Banks in NZ have to obtain a banking licence from The Reserve Bank of NZ, before they can call themselves a bank,or operate as one.
Then they must report quarterly to The Reserve Bank.They must keep their equity and other ratios within certain guidelines.
As far as I can remember Peabody Energy never applied for a NZ banking licence,so I can not see what is gained by talking about them .
As for Australasian banks;all have good equity,and widespread loan books,and remain capable of weathering any future storms.
As far as HBL is concerned, the weather forecast is for sunny days, with plenty of blue skies.
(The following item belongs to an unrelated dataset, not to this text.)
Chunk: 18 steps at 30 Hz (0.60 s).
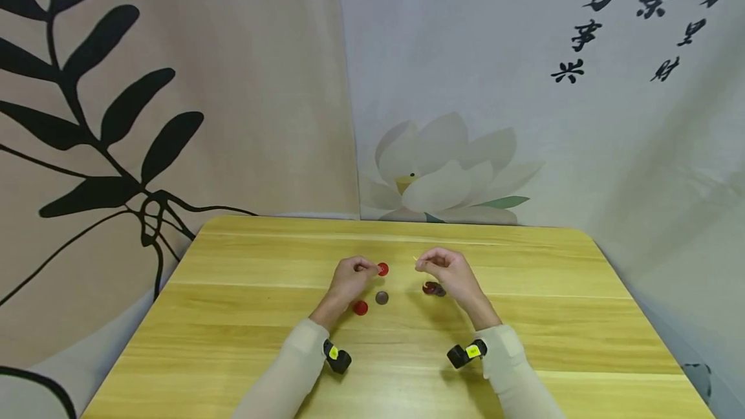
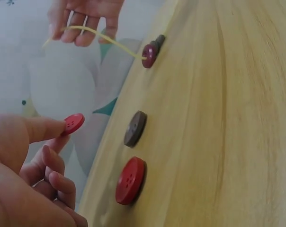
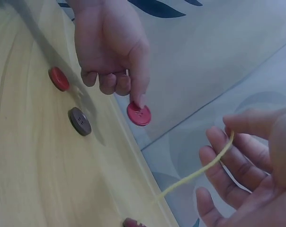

Peabody Energy is a coal miner. They are the largest coal miner in the world, might even own Pennsylvania. But they are broke, or at least cannot meet their interest payment of US$70 million.
Heartland is a bank. They lend money. The Reserve Bank could, without warning, tell Heartland to find more capital. Since the Reserve Bank is 'monitoring' our banking system. Further, they do not in any way declare any bank in NZ solvent. Nor will they pay our bills. The weather forecast is sunny..........but is that a bit of a squall out at sea?
No not without warning.NZ banks report quarterly,they work with The Reserve Bank.Any changes in any capital ratios would be signalled well in advance.You are seeing this with the Australian banks.There are no squalls out at sea.
The skies are a lot bluer with the coal miners going broke.